As my knowledge, zk#setData provides a conditional set over version, the set operation succeeds only when the given matches the version of the znode, which is a kind of CAS. CAS would be better to support more K/V stores.

> Related to the previous comment, it might be a better idea to state somewhere what properties we require from the backend store.

I think I have put them in section 3, the operations required by a MetaStore.

> I'm not entirely sure I understand the implementation of leader election in 5.1. What happens if a hub is incorrectly suspected of crashing and it loses ownership over a topic? Does it find out via session expiration? Also, I suppose that if the hub has crashed but the list of hubs hasn't changed, then multiple iterations of 1 may have to happen.

>> I suppose that if the hub has crashed but the list of hubs hasn't changed, then multiple iterations of 1 may have to happen.

doesn't this case exit using zookeeper? it seems that there is still a gap between hub crashed and znode deletion (session expired). in metastore-based topic manager, this gap becomes hub crashed and other hub server got notified about hub crashed.

>> What happens if a hub is incorrectly suspected of crashing and it loses ownership over a topic?

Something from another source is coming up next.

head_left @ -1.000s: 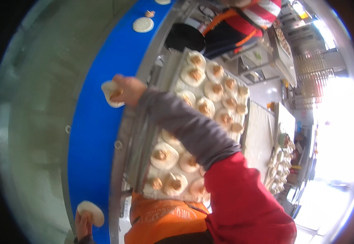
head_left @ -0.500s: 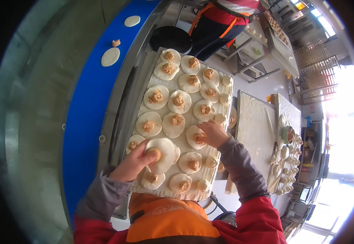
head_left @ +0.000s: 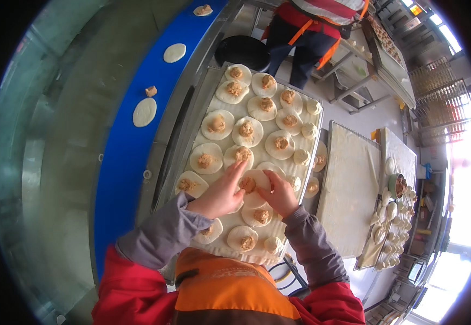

if a hub server is not crashed, other hub server would not receive the notification from zookeeper about that hub crashed (can zookeeper guarantee it?). so ownership would not change, since other hub server still see a same zxid about that hub server.
                
> Scale hedwig
> ------------
>
>                 Key: BOOKKEEPER-181
>                 URL: https://issues.apache.org/jira/browse/BOOKKEEPER-181
>             Project: Bookkeeper
>          Issue Type: Improvement
>          Components: bookkeeper-server, hedwig-server
>            Reporter: Sijie Guo
>            Assignee: Sijie Guo
>         Attachments: hedwigscale.pdf
>
>
> Current implementation of Hedwig and BookKeeper is designed to scale to hundreds of thousands of topics, but now we are looking at scaling them to tens to hundreds of millions of topics, using a scalable key/value store such as HBase.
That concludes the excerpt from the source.